The Queensland Government is considering a range of issues for reform, including making the lab independent, and moving it from the Department of Health, making it accountable instead to the Department of Justice.
It has also recognised the need for better equipment and proper investment in people, systems and processes, to ensure the lab works efficiently, effectively and thoroughly.
The backlog, and the older cases will take many months to sort through – there will be no quick fix, which will mean that some people will have their trials delayed, others will remain behind bars, serving sentences they needn’t be, until they can have their appeals heard. In amongst all this are the victims, who still wait for justice.
Many criminal lawyers attest to the fact that access to independent DNA analysis and advice is fundamentally important to ensure that a defendant receives a fair trial. This is especially true in in cases where DNA or a forensic analysis of a crime scene may provide material evidence that would assist in disproving the prosecution case.
This is because every person’s DNA is unique and it is considered to be more reliable than other forms of forensic testing, however it is not completely infallible – as is plainly obvious by the QLD FSS laboratory bungle.
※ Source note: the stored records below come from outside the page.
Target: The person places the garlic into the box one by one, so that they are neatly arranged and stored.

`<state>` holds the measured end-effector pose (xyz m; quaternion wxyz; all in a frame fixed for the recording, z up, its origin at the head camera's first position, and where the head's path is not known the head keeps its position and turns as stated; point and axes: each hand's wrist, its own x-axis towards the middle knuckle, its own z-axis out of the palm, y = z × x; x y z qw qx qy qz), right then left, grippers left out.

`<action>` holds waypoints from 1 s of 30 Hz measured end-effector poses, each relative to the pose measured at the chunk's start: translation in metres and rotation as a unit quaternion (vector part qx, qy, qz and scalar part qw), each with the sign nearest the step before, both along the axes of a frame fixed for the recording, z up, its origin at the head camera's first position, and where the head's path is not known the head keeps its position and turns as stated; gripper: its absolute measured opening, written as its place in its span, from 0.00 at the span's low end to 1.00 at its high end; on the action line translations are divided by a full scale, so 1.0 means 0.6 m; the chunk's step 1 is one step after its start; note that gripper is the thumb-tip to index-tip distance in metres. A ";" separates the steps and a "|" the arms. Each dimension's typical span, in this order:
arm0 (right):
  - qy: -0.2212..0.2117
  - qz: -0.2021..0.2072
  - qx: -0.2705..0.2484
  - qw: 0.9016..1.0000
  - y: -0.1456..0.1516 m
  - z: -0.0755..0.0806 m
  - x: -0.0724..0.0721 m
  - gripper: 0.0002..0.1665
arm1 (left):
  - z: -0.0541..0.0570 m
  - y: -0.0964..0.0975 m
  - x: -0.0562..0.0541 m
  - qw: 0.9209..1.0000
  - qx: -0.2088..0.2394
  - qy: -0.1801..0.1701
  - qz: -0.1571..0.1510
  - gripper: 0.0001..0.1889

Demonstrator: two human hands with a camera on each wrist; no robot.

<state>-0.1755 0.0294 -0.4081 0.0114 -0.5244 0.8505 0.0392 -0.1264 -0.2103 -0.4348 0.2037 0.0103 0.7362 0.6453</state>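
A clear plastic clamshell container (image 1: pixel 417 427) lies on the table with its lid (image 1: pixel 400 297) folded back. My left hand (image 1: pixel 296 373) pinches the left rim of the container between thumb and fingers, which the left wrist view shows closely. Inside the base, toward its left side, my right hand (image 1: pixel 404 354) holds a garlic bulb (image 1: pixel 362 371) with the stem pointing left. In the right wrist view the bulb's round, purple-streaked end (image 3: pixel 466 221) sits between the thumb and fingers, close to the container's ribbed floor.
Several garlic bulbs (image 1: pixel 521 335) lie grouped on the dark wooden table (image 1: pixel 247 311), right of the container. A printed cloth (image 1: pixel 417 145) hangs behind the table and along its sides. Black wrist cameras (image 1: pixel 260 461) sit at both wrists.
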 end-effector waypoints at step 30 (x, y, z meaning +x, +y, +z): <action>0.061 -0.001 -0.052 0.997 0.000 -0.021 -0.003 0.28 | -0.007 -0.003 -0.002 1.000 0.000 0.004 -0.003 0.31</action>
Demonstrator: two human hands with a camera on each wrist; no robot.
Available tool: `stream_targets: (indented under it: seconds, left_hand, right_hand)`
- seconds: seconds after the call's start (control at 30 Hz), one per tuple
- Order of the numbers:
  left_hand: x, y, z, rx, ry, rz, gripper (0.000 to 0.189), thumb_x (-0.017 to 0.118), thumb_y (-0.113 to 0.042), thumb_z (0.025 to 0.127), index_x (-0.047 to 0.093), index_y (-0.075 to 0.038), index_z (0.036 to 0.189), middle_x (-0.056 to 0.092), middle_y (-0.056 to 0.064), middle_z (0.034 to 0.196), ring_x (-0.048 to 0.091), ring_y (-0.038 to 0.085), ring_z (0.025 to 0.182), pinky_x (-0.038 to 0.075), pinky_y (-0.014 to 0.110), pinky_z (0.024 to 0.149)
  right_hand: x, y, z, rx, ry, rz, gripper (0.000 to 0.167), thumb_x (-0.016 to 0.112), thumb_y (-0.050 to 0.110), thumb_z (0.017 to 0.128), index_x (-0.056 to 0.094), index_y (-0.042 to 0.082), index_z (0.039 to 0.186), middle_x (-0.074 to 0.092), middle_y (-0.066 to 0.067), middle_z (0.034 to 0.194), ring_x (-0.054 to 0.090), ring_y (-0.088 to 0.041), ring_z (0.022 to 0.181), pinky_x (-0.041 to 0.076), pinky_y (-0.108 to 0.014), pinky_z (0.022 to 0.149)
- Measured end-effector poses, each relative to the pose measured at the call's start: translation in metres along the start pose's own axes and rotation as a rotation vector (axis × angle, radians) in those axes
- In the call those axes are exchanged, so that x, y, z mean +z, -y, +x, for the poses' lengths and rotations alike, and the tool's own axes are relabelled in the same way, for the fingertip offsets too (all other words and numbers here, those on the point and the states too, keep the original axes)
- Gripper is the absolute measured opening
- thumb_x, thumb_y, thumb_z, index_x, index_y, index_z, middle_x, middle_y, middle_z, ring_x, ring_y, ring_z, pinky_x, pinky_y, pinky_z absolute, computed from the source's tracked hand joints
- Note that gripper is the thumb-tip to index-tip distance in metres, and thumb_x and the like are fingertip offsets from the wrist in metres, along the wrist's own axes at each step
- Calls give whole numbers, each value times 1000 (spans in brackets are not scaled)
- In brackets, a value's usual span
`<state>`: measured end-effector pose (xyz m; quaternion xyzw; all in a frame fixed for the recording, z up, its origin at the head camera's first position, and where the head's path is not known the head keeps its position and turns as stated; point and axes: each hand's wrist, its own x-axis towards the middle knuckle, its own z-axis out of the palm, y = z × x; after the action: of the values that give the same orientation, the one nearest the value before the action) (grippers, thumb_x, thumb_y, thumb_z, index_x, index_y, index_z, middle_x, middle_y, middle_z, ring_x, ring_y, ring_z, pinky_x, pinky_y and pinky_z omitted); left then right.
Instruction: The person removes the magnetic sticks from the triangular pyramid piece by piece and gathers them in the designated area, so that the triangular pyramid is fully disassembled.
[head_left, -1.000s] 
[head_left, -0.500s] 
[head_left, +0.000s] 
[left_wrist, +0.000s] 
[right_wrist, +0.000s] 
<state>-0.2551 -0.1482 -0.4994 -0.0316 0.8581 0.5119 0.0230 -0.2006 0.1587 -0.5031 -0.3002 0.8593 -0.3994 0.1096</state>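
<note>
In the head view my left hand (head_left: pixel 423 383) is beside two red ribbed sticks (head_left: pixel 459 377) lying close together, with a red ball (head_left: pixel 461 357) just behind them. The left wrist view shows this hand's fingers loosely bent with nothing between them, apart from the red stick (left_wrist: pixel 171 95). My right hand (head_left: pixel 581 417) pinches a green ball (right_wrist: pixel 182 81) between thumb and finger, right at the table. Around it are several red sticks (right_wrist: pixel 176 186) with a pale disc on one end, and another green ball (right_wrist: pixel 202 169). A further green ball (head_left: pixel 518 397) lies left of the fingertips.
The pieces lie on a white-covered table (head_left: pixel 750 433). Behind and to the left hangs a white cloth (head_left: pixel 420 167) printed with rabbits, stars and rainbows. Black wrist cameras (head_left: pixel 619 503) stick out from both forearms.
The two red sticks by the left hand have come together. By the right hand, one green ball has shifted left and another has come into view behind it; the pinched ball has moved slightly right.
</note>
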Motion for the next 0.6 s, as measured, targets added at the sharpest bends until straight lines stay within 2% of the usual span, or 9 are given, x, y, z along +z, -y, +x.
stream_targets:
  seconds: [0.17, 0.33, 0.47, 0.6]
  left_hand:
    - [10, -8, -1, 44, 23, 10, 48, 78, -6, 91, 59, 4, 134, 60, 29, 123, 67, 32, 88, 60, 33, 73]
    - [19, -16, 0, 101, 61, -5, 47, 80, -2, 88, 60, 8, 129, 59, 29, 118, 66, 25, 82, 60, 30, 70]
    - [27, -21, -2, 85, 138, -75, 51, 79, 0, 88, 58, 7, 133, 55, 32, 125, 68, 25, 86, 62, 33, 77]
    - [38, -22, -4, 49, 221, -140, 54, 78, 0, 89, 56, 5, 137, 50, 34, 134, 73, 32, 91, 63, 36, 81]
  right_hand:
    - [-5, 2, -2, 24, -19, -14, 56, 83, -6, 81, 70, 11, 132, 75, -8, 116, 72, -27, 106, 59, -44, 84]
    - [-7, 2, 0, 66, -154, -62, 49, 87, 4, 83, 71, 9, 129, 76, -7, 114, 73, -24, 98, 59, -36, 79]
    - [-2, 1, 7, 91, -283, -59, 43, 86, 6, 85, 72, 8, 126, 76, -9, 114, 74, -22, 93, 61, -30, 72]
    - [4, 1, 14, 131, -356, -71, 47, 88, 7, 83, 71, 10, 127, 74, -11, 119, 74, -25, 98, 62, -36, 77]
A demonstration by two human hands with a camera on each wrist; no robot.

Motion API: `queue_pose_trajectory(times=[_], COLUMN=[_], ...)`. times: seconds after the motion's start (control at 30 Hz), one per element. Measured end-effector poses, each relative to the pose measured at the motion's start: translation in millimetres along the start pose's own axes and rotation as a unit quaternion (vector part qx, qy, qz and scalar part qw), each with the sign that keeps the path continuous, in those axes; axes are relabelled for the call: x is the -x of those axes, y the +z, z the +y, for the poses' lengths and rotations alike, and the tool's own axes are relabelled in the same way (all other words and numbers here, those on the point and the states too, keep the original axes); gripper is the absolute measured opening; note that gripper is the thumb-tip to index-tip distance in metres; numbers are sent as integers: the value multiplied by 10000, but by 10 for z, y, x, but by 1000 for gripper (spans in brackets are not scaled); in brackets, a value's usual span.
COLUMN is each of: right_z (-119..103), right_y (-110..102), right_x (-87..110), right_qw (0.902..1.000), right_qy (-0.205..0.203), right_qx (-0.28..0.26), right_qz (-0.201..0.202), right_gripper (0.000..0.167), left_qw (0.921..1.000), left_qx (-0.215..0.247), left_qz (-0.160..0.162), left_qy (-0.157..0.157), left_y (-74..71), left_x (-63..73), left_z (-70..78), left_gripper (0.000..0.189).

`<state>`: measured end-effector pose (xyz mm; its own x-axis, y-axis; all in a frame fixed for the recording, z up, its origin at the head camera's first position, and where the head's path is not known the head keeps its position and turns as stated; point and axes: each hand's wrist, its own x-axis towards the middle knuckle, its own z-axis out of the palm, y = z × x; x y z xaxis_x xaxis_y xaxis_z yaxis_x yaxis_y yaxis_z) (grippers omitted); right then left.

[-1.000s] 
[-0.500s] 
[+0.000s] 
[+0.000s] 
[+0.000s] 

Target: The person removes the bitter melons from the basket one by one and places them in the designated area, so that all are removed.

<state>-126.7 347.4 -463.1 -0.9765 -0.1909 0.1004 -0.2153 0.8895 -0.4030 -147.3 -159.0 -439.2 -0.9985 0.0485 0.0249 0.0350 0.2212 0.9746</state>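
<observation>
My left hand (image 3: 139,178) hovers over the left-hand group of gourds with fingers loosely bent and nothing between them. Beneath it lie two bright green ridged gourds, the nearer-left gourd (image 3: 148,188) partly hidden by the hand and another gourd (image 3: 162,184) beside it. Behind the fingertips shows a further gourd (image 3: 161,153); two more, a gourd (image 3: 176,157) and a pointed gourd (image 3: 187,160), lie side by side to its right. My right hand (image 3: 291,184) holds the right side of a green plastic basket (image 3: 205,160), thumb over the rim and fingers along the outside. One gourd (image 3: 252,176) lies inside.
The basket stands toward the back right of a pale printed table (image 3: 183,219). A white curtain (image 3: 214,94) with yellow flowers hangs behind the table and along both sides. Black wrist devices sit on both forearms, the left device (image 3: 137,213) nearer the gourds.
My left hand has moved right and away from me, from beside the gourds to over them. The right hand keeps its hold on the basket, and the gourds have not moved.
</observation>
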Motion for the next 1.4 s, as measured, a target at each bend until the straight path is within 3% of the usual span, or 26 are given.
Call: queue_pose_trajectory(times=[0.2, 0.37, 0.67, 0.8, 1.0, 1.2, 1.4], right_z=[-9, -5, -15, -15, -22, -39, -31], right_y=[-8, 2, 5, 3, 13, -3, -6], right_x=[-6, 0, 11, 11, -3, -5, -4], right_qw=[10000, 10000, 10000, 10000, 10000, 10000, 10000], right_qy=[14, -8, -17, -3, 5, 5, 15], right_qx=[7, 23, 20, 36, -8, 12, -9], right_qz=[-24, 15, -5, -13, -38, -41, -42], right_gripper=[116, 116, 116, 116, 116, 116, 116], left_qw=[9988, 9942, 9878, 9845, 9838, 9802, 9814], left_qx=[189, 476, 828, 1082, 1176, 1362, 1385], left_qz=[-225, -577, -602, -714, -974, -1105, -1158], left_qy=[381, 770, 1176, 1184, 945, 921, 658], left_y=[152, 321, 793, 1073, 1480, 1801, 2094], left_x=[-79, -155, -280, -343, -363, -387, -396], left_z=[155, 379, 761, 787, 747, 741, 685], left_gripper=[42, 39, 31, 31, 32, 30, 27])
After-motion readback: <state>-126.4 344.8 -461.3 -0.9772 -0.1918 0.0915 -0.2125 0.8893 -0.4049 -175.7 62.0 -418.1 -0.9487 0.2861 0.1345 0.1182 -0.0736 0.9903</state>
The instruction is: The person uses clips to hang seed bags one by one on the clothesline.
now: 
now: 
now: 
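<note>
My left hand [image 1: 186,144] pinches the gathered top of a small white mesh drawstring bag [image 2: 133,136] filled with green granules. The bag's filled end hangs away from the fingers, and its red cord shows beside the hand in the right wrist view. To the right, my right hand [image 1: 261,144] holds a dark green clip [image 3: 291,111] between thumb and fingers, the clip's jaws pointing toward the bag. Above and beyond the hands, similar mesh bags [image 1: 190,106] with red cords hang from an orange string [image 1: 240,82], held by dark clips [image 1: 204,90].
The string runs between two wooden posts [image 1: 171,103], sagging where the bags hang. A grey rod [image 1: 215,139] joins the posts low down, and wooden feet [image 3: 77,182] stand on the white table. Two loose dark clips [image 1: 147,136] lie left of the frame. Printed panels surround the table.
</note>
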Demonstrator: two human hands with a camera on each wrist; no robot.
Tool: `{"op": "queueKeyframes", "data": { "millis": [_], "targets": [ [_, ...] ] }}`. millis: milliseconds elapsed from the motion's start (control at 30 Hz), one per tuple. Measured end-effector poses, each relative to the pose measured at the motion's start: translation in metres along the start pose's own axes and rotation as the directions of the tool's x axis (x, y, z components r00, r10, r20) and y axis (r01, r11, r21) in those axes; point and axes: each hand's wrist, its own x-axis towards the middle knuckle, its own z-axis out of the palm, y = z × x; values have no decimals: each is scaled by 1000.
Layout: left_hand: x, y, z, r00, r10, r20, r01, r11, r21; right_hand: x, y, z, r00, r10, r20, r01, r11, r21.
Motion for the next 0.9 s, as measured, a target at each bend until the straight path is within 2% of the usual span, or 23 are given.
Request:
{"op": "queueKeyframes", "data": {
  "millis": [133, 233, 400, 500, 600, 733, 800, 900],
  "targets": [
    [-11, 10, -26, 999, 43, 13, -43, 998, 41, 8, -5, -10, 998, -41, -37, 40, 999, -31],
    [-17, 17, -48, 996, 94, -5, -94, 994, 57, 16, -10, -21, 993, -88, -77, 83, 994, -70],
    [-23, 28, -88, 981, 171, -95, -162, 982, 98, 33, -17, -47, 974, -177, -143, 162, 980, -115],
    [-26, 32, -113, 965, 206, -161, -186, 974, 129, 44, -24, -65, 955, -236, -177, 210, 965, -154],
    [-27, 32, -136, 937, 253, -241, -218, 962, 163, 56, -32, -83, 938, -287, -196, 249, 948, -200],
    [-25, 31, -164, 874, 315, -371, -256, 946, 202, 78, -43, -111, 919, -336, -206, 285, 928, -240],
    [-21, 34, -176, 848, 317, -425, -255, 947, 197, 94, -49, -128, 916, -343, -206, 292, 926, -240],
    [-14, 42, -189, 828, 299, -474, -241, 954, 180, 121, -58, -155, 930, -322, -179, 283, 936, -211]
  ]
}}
Samples have also been wrongly labelled, or contaminated in the lab, or even mis-matched with a person’s profile. People have been wrongly convicted based on DNA samples.
And jury is always encouraged to consider the DNA evidence in context of all evidence presented at a trial – even when it seems compelling, even irrefutable, it is only one piece of the overall evidence.
DNA Testing in New South Wales
In New South Wales, obtaining DNA samples is primarily governed by the Crimes (Forensic Procedures) Act 2000.
Under this Act, DNA samples can be taken from a suspect with their informed consent. A suspect is defined in section 3(1) as:
(a) a person whom a police officer suspects on reasonable grounds has committed an offence;
(b) a person charged with an offence;
(c) a person who has been summoned to appear before a court in relation to an offence alleged to have been committed by the person; or
(d) a person who has been served with an attendance notice issued under section 100AB of the Justices Act 1902 in relation to an offence.
If a person refuses to provide a sample of DNA, police can apply for a court order.
Section 8 of the Act states that a forensic procedure cannot be carried out on a child under the age of ten years, except under the following circumstances:
(a) if a parent or guardian of the child gives informed consent to the carrying out of the forensic procedure.
(b) if the forensic procedure is carried out on the child pursuant to a Magistrate’s (court) order.
In Australia, all DNA is stored on a nation-wide database, which means all Australian state and territory databases are connected and DNA profiles can be shared.
If, in the eventuality a person is convicted of a crime, there DNA can be stored on the DNA database indefinitely. If a conviction is quashed, or a person is found not guilty, then their DNA is supposed to be destroyed.